• By Ethan Grove

1st clinical 7-Tesla MRI scanner in North America will enable Mayo Clinic to achieve higher-resolution imaging for patients

October 19, 2017

ROCHESTER, Minn. — Mayo Clinic will have the first clinical 7-Tesla MRI scanner in North America that has been cleared by the U.S. Food and Drug Administration (FDA). This MRI scanner, the MAGNETOM® Terra, will be operational at Mayo Clinic later in 2017. The manufacturer, Siemens Healthineers, received FDA clearance on Oct. 12 for clinical use of the scanner to image the head and knee. Mayo Clinic will be the first medical center in North America to offer patients advanced diagnostic imaging using an MRI scanner with the strongest magnetic field available for clinical use.

7-Tesla MRI scanner

Image courtesy of Siemens Healthineers

This 7-Tesla MRI scanner provides more than twice the magnetic field strength of a conventional 3-Tesla scanner to deliver ultrafine image resolution of the head and extremities. It is intended for patients weighing more than 66 pounds. MRI scanners such as the MAGNETOM Terra use magnetic fields, measured in Teslas, and radio waves to create detailed images of organs and tissues in the body. Tesla strength, in part, determines the amount of anatomical detail that can be obtained in the images.
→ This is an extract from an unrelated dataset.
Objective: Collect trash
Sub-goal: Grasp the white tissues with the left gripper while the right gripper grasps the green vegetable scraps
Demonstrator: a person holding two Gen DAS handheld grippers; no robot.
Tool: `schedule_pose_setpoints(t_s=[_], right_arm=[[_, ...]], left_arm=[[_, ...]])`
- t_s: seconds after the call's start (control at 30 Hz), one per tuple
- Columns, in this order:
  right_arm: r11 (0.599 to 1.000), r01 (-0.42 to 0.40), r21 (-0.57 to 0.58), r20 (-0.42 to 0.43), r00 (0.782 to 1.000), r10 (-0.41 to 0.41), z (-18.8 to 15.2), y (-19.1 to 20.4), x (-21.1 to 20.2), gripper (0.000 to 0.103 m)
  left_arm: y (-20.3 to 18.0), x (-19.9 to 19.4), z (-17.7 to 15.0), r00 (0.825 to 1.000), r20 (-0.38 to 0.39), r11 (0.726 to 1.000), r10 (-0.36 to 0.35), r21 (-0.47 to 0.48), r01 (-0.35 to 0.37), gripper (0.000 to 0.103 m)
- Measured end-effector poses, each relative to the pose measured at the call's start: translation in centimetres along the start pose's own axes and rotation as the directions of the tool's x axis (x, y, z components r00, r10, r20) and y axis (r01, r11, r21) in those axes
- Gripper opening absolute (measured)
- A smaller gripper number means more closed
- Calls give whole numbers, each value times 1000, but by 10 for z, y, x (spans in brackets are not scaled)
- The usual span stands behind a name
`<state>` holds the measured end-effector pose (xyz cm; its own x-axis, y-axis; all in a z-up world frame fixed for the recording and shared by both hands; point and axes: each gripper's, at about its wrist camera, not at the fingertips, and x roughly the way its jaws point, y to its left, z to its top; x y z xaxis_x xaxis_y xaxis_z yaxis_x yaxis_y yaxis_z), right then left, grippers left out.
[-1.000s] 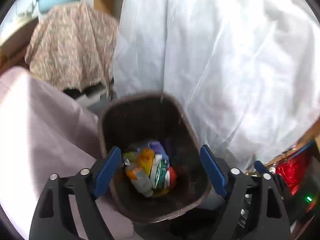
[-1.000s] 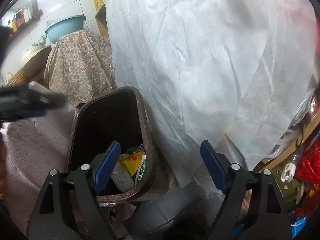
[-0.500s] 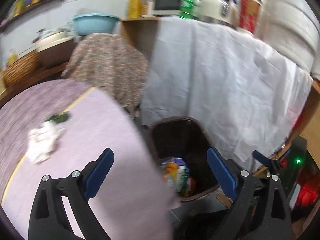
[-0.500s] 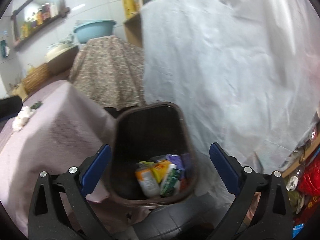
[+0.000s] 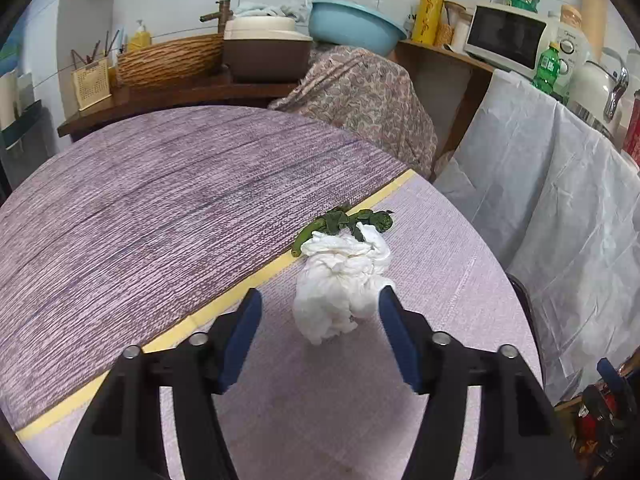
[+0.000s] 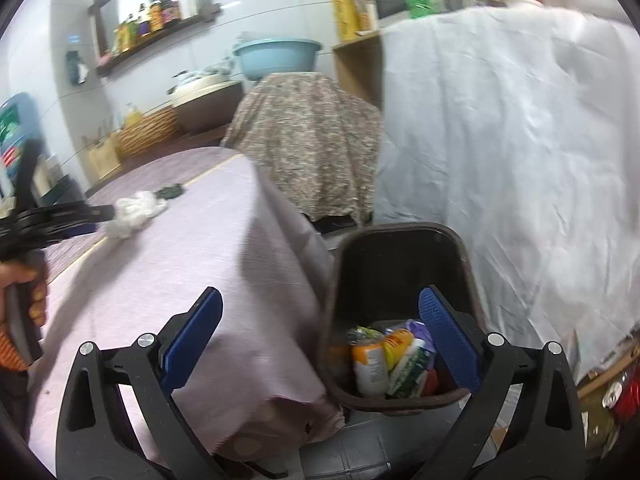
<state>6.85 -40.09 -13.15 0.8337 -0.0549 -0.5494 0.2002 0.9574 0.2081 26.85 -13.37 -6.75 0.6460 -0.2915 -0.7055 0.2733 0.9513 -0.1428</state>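
Observation:
A crumpled white tissue (image 5: 344, 280) lies on the purple tablecloth (image 5: 160, 208), with a green vegetable scrap (image 5: 340, 222) just behind it. My left gripper (image 5: 320, 320) is open, its blue pads on either side of the tissue's near end. The tissue (image 6: 136, 210) and the left gripper (image 6: 60, 216) also show in the right wrist view. My right gripper (image 6: 320, 332) is open and empty above the brown trash bin (image 6: 400, 236), which holds several wrappers and bottles (image 6: 388, 360) beside the table's corner.
A white sheet (image 6: 520, 140) drapes furniture right of the bin. A floral cloth (image 5: 360, 92) covers something behind the table. A counter at the back holds a basket (image 5: 168, 60), a pot and a blue basin (image 5: 352, 24). A microwave (image 5: 504, 36) stands at right.
My left gripper has swung from above the bin to the table and now brackets the tissue. My right gripper has shifted left, bringing the table and bin into view.

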Motion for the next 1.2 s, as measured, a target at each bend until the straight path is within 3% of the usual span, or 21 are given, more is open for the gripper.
schedule_pose_setpoints(t_s=[0.13,0.17,0.23,0.4,0.57,0.8,1.0,1.07,1.1,1.17,1.2], right_arm=[[997,-44,-60,-4,999,44,11,26,2,97],[996,-53,-78,-3,999,53,14,31,2,97],[988,-74,-132,4,997,76,23,47,3,97],[960,-188,-205,-34,982,185,56,82,25,97],[920,-256,-297,-130,965,227,87,127,75,91],[832,-272,-483,-263,952,158,105,193,168,71],[780,-319,-539,-355,925,133,111,215,216,65],[772,-351,-530,-365,916,165,113,215,220,62],[771,-365,-523,-372,911,179,115,215,222,59],[763,-408,-500,-394,893,219,116,213,222,31],[766,-400,-504,-388,897,213,115,213,220,26]], left_arm=[[-3,18,1,999,-44,1000,-1,18,2,36],[0,20,-1,999,-51,1000,-11,11,12,25],[5,17,-4,998,-47,999,-38,-4,38,16],[19,-3,-1,998,-8,997,-56,-58,55,13],[46,-33,11,995,95,992,-10,-123,22,13],[63,-35,10,993,113,984,16,-178,5,13],[62,-34,11,993,117,984,6,-179,15,13],[61,-34,10,993,118,984,6,-179,16,13],[61,-34,10,993,116,984,2,-179,19,13],[61,-33,9,994,112,984,-1,-175,20,13],[61,-32,8,994,111,984,-1,-175,20,13]])
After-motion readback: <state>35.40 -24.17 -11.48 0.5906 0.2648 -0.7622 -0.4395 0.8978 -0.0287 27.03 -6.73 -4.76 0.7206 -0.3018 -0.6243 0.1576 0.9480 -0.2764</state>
Mayo radiologists anticipate that they will use this MRI scanner for sophisticated neurological and musculoskeletal imaging to, among other applications:

  • Achieve higher-resolution imaging of the brain to visualize small lesions in patients who present with trauma-related micro-hemorrhages or multiple sclerosis lesions that might not be detected at lower field strengths.
  • Visualize the anatomic source of seizures in previously undiagnosed patients, enabling the possibility of surgical cure.
  • Improve anatomic detail and support a higher degree of confidence in noninvasive diagnosis when imaging cartilage and other tissues of the knee.
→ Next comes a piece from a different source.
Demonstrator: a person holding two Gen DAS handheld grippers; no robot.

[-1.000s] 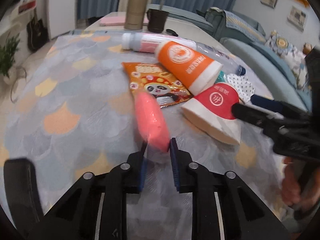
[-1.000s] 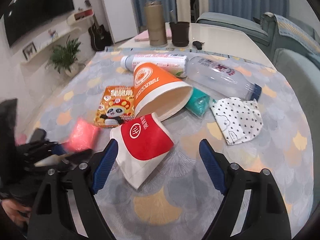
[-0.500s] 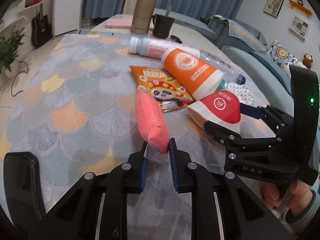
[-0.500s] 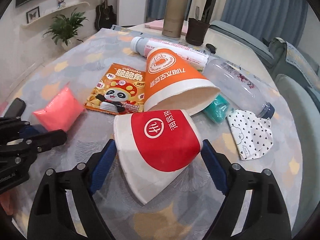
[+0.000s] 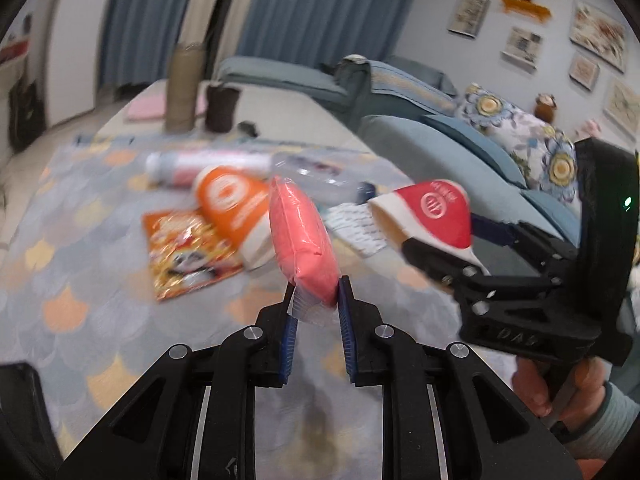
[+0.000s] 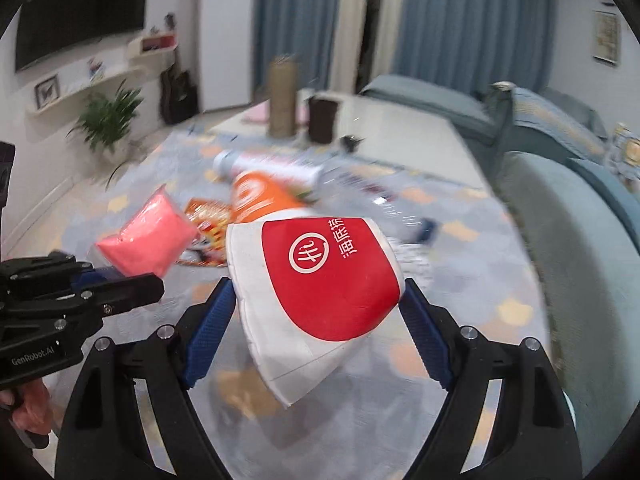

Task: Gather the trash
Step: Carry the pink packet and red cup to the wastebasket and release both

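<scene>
Blue pads of the left gripper (image 5: 316,300) were clamped narrowly on the sealed end of a pink pouch (image 5: 302,240), which stood up off the scallop-patterned tablecloth (image 5: 80,248). The right gripper (image 6: 318,312), its jaws wide and just closing a little, squeezed a red-and-white paper cup (image 6: 320,280) between its fingers (image 6: 210,324), lifted clear of the cloth. Left lying on the table were an orange paper cup (image 5: 234,204), a panda snack packet (image 5: 188,252), two plastic bottles and a dotted face mask (image 5: 356,228).
</scene>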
“This is an incredibly exciting addition to our fleet of MRI scanners and provides our physicians an additional transformational resource to help ensure that our patients receive the correct diagnosis and treatment,” says Kent Thielen, M.D., chair, Department of Radiology. “The 7-Tesla MRI scanner also provides our institution access to a tremendous tool that will propel our innovations in medical imaging.”

The 7-Tesla MRI scanner is another in a long line of imaging and image-guided therapeutic innovations. For example, Mayo Clinic had the first clinical X-ray CT scanner in North America in 1973 and, more recently, the first FDA and Centers for Medicare & Medicaid Services approval for a positron emission tomography imaging agent to identify recurrent prostate cancer.
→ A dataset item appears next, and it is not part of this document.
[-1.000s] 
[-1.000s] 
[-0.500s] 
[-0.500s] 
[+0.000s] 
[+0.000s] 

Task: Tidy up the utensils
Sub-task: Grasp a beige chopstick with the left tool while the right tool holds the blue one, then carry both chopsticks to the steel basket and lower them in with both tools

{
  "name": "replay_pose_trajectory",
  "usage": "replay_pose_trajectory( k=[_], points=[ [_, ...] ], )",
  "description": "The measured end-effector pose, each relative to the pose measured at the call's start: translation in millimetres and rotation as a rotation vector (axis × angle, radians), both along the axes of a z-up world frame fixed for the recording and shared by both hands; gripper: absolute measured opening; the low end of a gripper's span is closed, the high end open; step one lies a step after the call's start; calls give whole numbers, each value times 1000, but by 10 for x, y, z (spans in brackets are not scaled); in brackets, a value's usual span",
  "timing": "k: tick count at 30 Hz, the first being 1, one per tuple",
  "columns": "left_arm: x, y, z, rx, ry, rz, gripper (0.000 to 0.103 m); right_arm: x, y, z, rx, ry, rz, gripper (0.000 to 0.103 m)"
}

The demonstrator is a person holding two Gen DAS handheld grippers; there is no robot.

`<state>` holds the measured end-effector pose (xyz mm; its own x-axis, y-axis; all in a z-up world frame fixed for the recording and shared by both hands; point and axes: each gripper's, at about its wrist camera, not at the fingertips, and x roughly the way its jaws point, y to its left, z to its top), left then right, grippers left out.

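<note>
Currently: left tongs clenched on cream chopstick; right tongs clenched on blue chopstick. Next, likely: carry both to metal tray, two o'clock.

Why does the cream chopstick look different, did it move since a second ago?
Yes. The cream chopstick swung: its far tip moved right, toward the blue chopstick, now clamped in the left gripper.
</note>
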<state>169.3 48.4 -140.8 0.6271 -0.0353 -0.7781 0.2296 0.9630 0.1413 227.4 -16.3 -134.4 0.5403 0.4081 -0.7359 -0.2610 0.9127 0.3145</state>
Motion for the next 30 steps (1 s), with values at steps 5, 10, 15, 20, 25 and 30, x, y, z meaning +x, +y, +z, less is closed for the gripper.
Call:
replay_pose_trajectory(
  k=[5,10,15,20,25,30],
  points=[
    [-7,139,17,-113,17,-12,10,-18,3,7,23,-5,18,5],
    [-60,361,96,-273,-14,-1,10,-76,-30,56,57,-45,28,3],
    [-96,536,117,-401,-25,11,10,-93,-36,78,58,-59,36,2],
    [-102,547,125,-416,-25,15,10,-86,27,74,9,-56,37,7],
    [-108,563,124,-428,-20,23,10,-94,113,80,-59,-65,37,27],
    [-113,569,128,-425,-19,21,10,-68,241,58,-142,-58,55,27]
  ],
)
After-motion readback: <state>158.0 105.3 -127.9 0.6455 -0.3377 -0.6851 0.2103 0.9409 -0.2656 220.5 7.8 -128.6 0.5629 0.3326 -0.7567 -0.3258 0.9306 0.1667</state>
“With MAGNETOM Terra, we make 7-Tesla MRI available for clinical use for the first time, which is an exciting milestone for health care,” says Christoph Zindel, M.D., senior vice president and general manager of magnetic resonance, Siemens Healthineers. “Mayo Clinic is a long-valued collaborator of Siemens Healthineers, being at the cutting-edge of research and clinical care. We are very proud to deliver the first clinical 7-Tesla scanner in North America to an institution as high caliber as Mayo, who sees the value of 7-Tesla to support clinical diagnosis on the way toward precision medicine.”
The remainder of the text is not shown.